Asas legalitas memiliki beberapa makna. Salah satu di antaranya adalah tidak melarang atau mengancam dengan pidana jika ada sesuatu hal yang terjadi namun hal tersebut belum dinyatakan dalam suatu aturan undang-undang. Dalam bahasa latin, asas ini dikenal sebagai nullum delictum nulla poena sine pravia lege (tidak ada delik tidak adapidana tanpa peraturan lebih dahulu).
Hingga saat ini, asas legalitas masih diatur dalam pasal 1 ayat (1) Kitab Undang-Undang Hukum Pidana (KUHP). Pada pasal 1 ayat (1) RUU KUHP menentukan bahwa tidak seorang pun dapat dipidana atau dikenakan tindakan,
kecuali perbuatan yang dilakukan telah ditetapkan sebagai tindak pidana dalam peraturan perundang-undangan yang berlaku pada saat perbuatan itu dilakukan. Selanjutnya yaitu ayat ke (2) yang mentukan bahwa dalam menetapkan tindak pidana, tidak diperbolehkan menggunakan analogi.
Dalam pasal 1 ayat (3) RUU KUHP menentukan konsep yang sedikit berbeda dengan adagium nullum delictum nulla poena sine pravia lege. Ayat ini menentukan sebagaimana yang dimaksud pada ayat (1) tidak mengurangi berlakunya hukum yang hidup dalam masyarakat yang menentukan bahwa seorang patut dipidana meskipun perbuatannya tidak diatur dalam perundang-undangan.
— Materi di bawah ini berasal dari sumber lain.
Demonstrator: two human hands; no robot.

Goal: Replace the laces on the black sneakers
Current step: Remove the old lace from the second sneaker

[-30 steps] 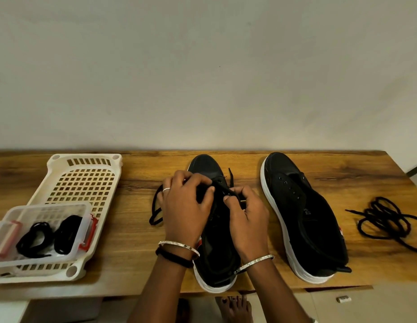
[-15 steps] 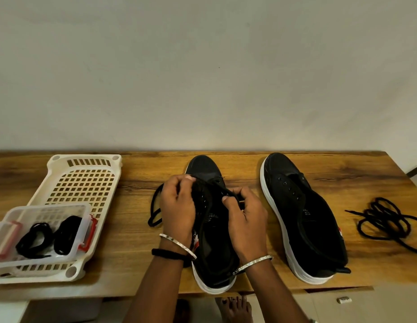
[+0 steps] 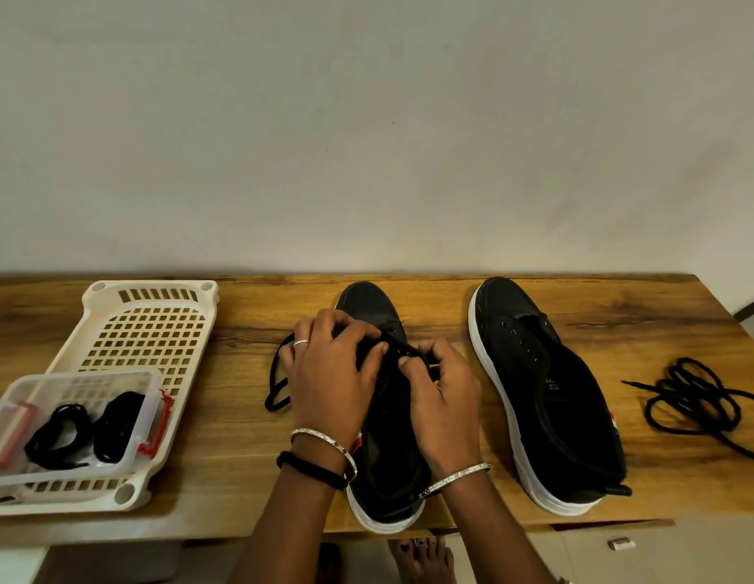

Selanjutnya yaitu ayat (4) yang menentukan bahwa berlakunya hukum yang hidup dalam masyarakat sebagaimana dimaksud pada ayat (3)
sepanjang sesuai dengan nilai-nilai Pancasila atau prinsip-prinsip hukum umum yang diakui oleh masyarakat. Maka dari itu, dengan adanya ketentuan Pasal 1 ayat (3) dan ayat (4) RUU KUHP ini, maka seseorang dapat dituntut pada pidana atas dasar hukum yang hidup dalam masyarakat meskipun tindakan tersebut tidak dilarang dalam perundang-undangan.
Alasan Perumus RUU KUHP memasukkan hukum yang hidup dalam masyarakat salah satunya karena masih banyak perbuatan lain yang oleh masyarakat dianggap sebagai perbuatan jahat tetapi belum tertampung dalam RUU. Pemikiran demikian dapat dipersamakan dengan
anggapan masih terdapat criminal extra ordinaria dalam konsep jaman Romawi Kuno. Dengan kata lain, masih banyak tindakan kejahatan yang tidak tertampung KUHP, meskipun dalam RUU KUHP sudah banyak dirumuskan jenis-jenis tindak pidana baru.
Dari Penjelasan Umum RUU KUHP tergambar bahwa pemikiran pembentuk RUU KUHP untuk memasukan hukum pidana yang hidup dalam masyarakat ke dalam hukum formal, bertitik tolak dari keseimbangan monodualistik yaitu asas keseimbangan antara kepentingan/perlindungan individu dengan kepentingan/perlindungan masyarakat dan keseimbangan antara kepastian hukum dengan keadilan.
Dengan demikian dapat disimpulkan bahwa menurut Perumus RUU KUHP ketentuan asas legalitas formil (Pasal 1 ayat (1) mengedepankan kepastian hukum dan asas legalitas materiil (Pasal 1 ayat (3)) mengedepankan keadilan. Asas legalitas formil lebih mementingkan kepastian hukum di atas keadilan dan asas legalitas materiil lebih mementingkan keadilan di atas kepastian hukum.
Dalam perspektif HAM, perluasan terhadap asas legalitas terbatas pada kejahatan HAM berat (pelanggaran HAM berat). Ketentuan yang mengatur mengenai kejahatan HAM berat pun dengan jelas menentukan apa yang dimaksud dengan kejahatan HAM berat dan kejahatan apa saja yang termasuk dalam kejahatan tersebut. Perumusan asas legalitas mengandung asas “Lex Temporis Delicti” (LTD).